Outlier detection presents significant challenges, particularly in evaluating the effectiveness of outlier detection algorithms. Traditional methods of evaluation, such as those used in predictive modeling, are often inapplicable due to the lack of labeled data. This article introduces a method known as doping, where existing data rows are intentionally modified to create synthetic outliers. These doped records serve as a benchmark for evaluating the performance of outlier detectors.

Doping involves altering one or more attributes of real data records to ensure they appear anomalous compared to the rest of the dataset. This process allows us to create a controlled environment where the effectiveness of different outlier detection techniques can be rigorously tested and compared.

In this article, we concentrate specifically on tabular data, as it is a common format in many practical applications. However, the concept of doping is not limited to tables. It can be adapted to other data modalities, including text, images, audio, and network data. For instance, in text data, doping could involve changing certain words to uncommon synonyms, while in image data, it might involve altering pixel values to create visually noticeable anomalies.

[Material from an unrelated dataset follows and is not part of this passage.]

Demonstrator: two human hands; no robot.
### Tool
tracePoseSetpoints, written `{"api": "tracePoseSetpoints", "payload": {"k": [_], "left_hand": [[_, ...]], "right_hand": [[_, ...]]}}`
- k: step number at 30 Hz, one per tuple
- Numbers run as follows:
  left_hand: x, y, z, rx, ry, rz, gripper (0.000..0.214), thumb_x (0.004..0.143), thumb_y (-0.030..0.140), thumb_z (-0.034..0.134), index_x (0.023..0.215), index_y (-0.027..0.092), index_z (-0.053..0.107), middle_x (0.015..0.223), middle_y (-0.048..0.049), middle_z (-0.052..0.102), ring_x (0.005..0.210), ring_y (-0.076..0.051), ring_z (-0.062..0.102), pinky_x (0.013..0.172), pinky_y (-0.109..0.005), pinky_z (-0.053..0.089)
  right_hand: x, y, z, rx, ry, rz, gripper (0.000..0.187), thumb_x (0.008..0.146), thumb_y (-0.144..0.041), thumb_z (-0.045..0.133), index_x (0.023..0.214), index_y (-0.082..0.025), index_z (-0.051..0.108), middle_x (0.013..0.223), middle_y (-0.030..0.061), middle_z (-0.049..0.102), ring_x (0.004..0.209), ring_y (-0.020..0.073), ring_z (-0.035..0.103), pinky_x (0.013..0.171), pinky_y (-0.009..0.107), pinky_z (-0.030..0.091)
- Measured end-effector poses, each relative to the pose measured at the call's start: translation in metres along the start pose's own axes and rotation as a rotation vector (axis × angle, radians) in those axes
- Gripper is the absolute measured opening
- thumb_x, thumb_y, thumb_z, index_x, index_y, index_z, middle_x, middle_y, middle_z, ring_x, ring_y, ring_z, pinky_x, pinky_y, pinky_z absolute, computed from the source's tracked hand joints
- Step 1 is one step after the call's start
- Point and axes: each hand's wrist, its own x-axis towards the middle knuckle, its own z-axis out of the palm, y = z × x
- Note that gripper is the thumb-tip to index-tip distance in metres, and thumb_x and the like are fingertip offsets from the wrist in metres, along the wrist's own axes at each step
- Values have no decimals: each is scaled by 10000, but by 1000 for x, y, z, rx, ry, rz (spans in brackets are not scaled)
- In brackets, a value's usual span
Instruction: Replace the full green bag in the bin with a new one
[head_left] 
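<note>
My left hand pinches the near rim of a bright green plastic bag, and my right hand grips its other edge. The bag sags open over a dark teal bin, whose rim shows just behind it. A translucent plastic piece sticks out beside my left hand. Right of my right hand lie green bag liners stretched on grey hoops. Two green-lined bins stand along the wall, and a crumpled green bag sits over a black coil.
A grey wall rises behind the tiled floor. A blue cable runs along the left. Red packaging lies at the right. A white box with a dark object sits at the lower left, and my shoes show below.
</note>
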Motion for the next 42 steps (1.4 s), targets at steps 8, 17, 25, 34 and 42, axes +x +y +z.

By applying doping across different data types, we can develop a more comprehensive understanding of how well various outlier detectors perform under diverse conditions. This method provides a systematic approach to tackling one of the most difficult aspects of outlier detection: the absence of a clear and objective ground truth.

Challenges in Evaluating Outlier Detectors

Evaluating Predictive Models

In predictive modeling for regression and classification, the availability of labeled data greatly simplifies model evaluation. Techniques such as train-validation-test splits or cross-validation are commonly employed to fine-tune models and estimate their accuracy. These methods provide a straightforward way to assess model performance on unseen data because the labels offer a clear benchmark against which predictions can be measured.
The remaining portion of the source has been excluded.